What is self-help?
Self-help is any activity or lifestyle choice that a person makes in the belief that it will have a therapeutic benefit. Self-help is recommended for some people with OCD and is a way of self-managing your difficulties and feelings. This can be something you do by yourself or it can be facilitated by a healthcare worker who will check your progress as you go along.
If you are being seen by your GP or someone in Primary Care you may be given materials for guided self-help. For young people with OCD (when it only minimally impairs the person), guided self-help may be used along with support and information for the family.
Some different types of self-help are listed below:
(1) Bibliotherapy (Guided Self-help)
This is the use of written material to help people understand their psychological problems and learn ways to overcome them by changing their behaviour and is based on Cognitive Behavioural Therapy (CBT) principles. This is something you can learn at home and in your own time and then discuss with your therapist. There are a number of companies providing self-help products, including books, workbooks, and CDs and DVDs. Be careful as the quality of these is variable so look for ones produced by people with recognised professional qualifications.
If you are being seen by your GP or someone in Primary Care you may be given self-help materials for guided self-help. Guided self-help is an intervention managed by you; it may make use of a range of materials such as books, a self-help manual or online programmes that is based on research and designed specifically for the purpose.

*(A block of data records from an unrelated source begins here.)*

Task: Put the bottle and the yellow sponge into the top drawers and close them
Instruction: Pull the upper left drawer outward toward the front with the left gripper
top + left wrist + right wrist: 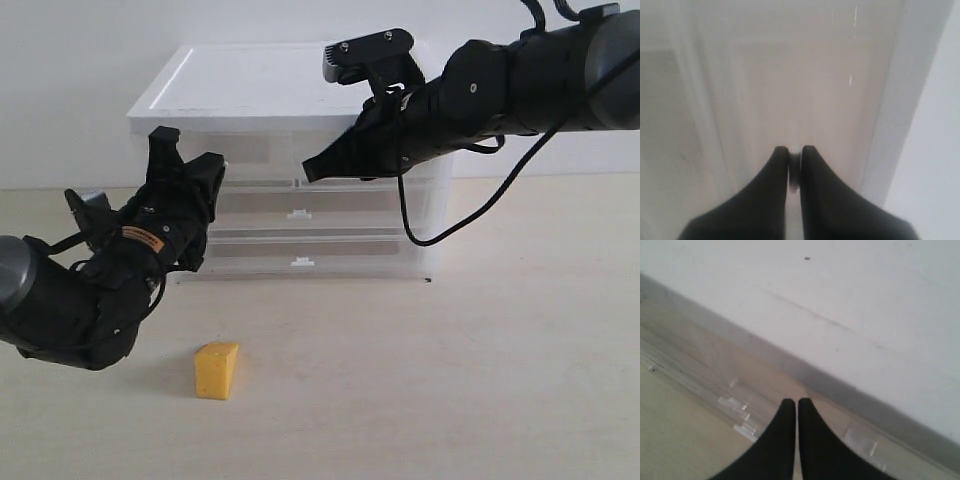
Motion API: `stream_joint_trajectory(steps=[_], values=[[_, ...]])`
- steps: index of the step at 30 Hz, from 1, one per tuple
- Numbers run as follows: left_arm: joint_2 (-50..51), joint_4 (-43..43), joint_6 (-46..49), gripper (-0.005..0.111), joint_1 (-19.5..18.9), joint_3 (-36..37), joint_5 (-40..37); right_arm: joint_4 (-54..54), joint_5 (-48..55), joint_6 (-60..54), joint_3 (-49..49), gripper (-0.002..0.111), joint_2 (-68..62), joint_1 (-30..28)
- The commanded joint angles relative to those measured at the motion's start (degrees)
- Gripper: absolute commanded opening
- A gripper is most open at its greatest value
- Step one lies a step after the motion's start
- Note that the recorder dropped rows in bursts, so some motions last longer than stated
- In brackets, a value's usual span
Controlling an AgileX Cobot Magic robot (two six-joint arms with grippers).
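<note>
Translucent plastic fills the left wrist view, where the left gripper [794, 151] has its jaws pressed almost together on a small white tab handle [794, 172], nothing else between them. We judge this to be the handle of the left one of the top drawers [262, 150], whose front looks flush with the cabinet [250, 85], so the step in hand is most likely drawing it open. To do that well we would keep the pinch firm and pull straight out along the drawer's run, slowly, since a light cabinet may slide on the table [450, 380] instead of giving up the drawer. The yellow sponge [217, 370] lies on the table in front of the cabinet, well apart from both arms, and is not yet stowed. We see the bottle in no view; whether it sits in a drawer we cannot tell, as the cloudy fronts show no contents. The two full-width drawers [330, 205] below are shut. The right gripper [310, 172] hovers near the middle of the top row, jaws closed on nothing; it could steady the cabinet top.
</note>
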State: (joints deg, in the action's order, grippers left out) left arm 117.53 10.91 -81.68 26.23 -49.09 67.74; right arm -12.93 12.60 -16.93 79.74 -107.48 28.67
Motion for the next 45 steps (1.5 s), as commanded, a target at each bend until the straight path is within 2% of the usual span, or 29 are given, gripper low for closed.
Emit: stream_joint_trajectory(steps=[1, 9, 33, 40, 45], values=[[-4.0, 4.2, 2.0, 0.004, -0.9, 2.6, 2.2, 0.2, -0.8, -0.4, 0.4, 0.000, -0.1, -0.2], [-5.8, 2.3, 1.5, 0.004, -0.8, 5.4, 2.2, 0.0, -1.1, -0.1, 0.4, 0.000, -0.1, -0.2], [-5.8, -2.0, 1.1, 0.004, -0.8, 5.4, 2.2, -2.5, -7.4, 0.0, 0.4, 0.000, -0.1, -0.1], [-5.8, -3.8, 0.7, 0.004, -0.8, 5.5, 2.2, -2.9, -5.9, 0.3, 3.1, 0.000, -3.3, -0.1], [-5.8, -3.9, 0.5, 0.004, -0.8, 5.8, 2.2, -3.3, -8.6, 0.3, 3.2, 0.000, -4.0, -0.1]])
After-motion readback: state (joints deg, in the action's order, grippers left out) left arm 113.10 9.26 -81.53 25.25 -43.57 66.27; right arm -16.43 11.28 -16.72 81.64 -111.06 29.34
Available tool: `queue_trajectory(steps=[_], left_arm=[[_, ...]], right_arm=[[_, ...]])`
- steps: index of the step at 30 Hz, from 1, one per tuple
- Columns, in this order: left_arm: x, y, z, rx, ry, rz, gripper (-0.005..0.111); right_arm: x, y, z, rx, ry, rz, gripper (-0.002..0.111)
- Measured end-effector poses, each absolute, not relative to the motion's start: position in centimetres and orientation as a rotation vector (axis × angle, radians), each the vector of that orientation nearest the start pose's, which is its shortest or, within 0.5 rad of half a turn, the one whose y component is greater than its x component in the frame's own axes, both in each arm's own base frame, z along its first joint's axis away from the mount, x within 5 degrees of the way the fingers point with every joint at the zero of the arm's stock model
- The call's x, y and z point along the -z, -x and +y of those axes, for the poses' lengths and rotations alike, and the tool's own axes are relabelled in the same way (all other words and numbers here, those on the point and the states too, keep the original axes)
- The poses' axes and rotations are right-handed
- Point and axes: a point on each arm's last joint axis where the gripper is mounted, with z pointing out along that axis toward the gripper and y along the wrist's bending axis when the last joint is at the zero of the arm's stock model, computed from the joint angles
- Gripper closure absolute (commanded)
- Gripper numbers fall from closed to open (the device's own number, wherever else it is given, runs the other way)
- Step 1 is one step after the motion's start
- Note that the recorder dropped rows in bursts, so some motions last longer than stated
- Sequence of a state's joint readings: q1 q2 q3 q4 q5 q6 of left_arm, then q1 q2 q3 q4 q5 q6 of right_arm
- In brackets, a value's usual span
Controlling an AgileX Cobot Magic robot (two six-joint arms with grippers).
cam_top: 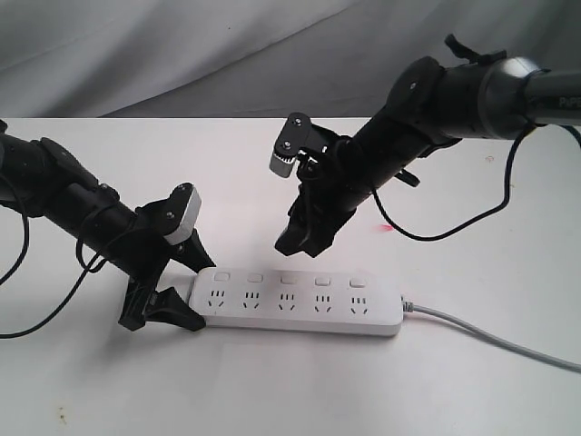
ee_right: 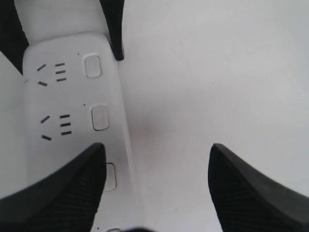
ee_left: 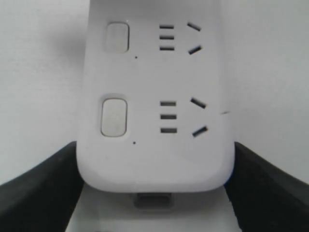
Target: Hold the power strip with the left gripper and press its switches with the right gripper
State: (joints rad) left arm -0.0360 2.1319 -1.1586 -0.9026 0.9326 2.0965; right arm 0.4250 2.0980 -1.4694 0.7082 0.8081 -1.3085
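The power strip point(cam_top: 300, 304) is lying flat on the white worktop point(cam_top: 454, 391), running left to right near the middle, with its grey cord point(cam_top: 490, 336) trailing off to the right; the left tool point(cam_top: 198, 292) is straddling the strip's left end, one black jaw on the far edge and one on the near edge; in the left wrist view the left tool point(ee_left: 155, 145) is showing both jaws lying against the strip's two long sides, so it appears to be pinching the strip.

The right tool point(cam_top: 301, 247) is hanging just above the far edge of the strip, clear of it, with its jaws spread; the right wrist view is looking down between them, with one finger over the row of switches point(cam_top: 290, 279) and the other over bare worktop.

The holding step looks done and the pressing step is in hand but not yet begun. The next move is calling for the right tool to bring one fingertip squarely over a single switch and push straight down.

No brand or label is showing on the strip; pale letters on the right arm's tube are cut off at the frame edge and unreadable.
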Motion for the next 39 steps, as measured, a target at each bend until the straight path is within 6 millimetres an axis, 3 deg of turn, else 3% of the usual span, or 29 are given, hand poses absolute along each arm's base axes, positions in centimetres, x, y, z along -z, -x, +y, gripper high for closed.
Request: queue_trajectory(steps=[8,18,26,33,36,39], left_arm=[[-9.1,-35.5,-7.0,0.715,-1.766,1.930,0.060],[-9.1,-35.5,-7.0,0.715,-1.766,1.930,0.060],[-9.1,-35.5,-7.0,0.715,-1.766,1.930,0.060],[-9.1,-35.5,-7.0,0.714,-1.768,1.927,0.060],[-9.1,-35.5,-7.0,0.714,-1.768,1.927,0.060],[-9.1,-35.5,-7.0,0.714,-1.768,1.927,0.060]], right_arm=[[-14.2,-37.4,21.7,-0.610,1.602,2.173,0.051],[-14.2,-37.3,21.8,-0.626,1.602,2.176,0.051],[-15.8,-37.2,21.7,-0.606,1.594,2.142,0.051],[-11.5,-36.9,21.7,-0.700,1.520,2.279,0.053],[-12.1,-36.9,21.6,-0.676,1.527,2.279,0.053],[-14.0,-36.9,21.3,-0.605,1.562,2.230,0.053]])
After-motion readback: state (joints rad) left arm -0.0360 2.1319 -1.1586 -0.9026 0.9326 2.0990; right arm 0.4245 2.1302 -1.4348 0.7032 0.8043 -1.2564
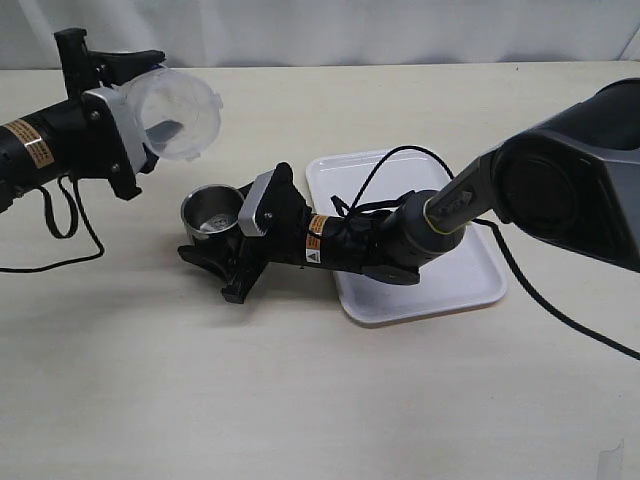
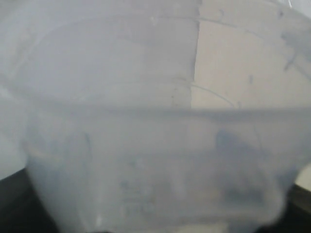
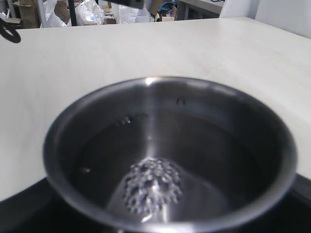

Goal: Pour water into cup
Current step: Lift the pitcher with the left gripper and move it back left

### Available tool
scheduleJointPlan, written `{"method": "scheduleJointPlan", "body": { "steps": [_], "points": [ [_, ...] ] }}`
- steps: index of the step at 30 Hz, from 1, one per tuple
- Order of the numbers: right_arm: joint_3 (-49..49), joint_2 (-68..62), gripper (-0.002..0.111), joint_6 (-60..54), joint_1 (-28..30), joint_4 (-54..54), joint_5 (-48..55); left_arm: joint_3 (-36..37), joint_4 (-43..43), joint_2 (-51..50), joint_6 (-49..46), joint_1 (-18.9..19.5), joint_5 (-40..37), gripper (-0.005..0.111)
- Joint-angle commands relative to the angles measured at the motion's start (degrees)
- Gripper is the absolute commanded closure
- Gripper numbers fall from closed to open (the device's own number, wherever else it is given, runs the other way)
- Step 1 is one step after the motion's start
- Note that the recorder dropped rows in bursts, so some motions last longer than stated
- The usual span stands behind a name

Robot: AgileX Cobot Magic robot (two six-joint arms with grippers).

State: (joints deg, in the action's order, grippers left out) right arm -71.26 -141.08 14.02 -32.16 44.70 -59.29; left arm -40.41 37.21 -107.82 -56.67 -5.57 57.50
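Ext. view: my left gripper (image 1: 150,97) is closed on a translucent plastic beaker (image 1: 192,105), held up off the table (image 1: 300,400) and tipped on its side, w/ its round end facing outward. It hangs near the cup (image 1: 212,215) but up and to one side, not right over it. My right gripper (image 1: 218,232) reaches across the middle, jaws set wide on either side of the steel cup and closed on its wall. The cup stands upright on the table, just beside a white tray (image 1: 440,290) that lies under my right forearm. Left wrist view: the beaker fills nearly the whole frame as cloudy plastic w/ faint printed marks. I can't tell whether any liquid is left inside. Right wrist view: the cup sits close up, shiny rim and dark inside. The water (image 3: 204,155) is in it, clear and shallow, w/ a cluster of small bubbles on the bottom. Judgement: the pour looks far along or done, since water is in the cup and I see no stream btw beaker and cup. Next move prob. calls for bringing the beaker back upright w/o dripping, then setting it down, while my right side keeps the cup level so nothing spills.
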Motion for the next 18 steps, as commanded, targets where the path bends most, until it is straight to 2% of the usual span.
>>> {"method": "scheduleJointPlan", "body": {
  "steps": [1, 5, 10, 14, 18],
  "points": [
    [0.0, 0.0, 0.054, -1.0, 0.2, 0.7, 2.4, -0.4, -0.4, 0.2, 9.9, -0.5, 0.6, 0.107],
    [0.0, 0.0, 0.054, -1.0, 0.2, 0.7, 2.4, -0.4, -0.4, 0.2, 21.1, -0.5, 0.6, 0.107],
    [0.0, 0.0, 0.054, -1.0, 0.2, 0.7, 2.4, -0.4, -0.4, 0.2, 21.9, -0.5, 0.3, 0.107],
    [0.0, 0.0, 0.054, -1.0, 0.2, 0.7, 2.4, -0.4, -0.4, 0.2, 31.5, -0.5, 0.2, 0.107],
    [0.0, 0.0, 0.054, -1.0, 0.2, 0.7, 2.4, -0.4, -0.4, 0.2, 34.8, -0.5, 2.1, 0.107]
  ]
}}
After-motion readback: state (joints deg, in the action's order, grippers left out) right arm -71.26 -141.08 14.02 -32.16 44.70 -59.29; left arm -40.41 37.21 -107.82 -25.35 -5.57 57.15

For self-help and some ways on how to manage anxiety and avoidance behaviours go to the next tabs, Changing your thoughts and Changing your Behaviour.
Cognitive behavioural therapy (CBT) is a popular model of therapy that you may undertake with your therapist or support worker. Whereas CBT is often carried out face-to-face you might also be given the option to access Computerised CBT (CCBT) where you complete similar tasks via an online programme. This can be useful if there is a waiting list for therapists in the NHS or if your symptoms are mild. Working in this way allows you to plan your therapy either at your GP centre, health centre or at home with an interactive CBT package. You have control over the sessions which you can do whenever you like or as planned with your therapist.
There is one CCBT programme - ‘OCFighter’, which is designed to support people with OCD by helping them to plan and use CBT techniques on a day-to-day basis. A review by NICE (National Institute for Health and Clinical Excellence) did not find enough evidence to recommend it as a treatment for OCD at the present time but the company that produced it believes it to be successful. For more info see www.nice.org.uk/TA097.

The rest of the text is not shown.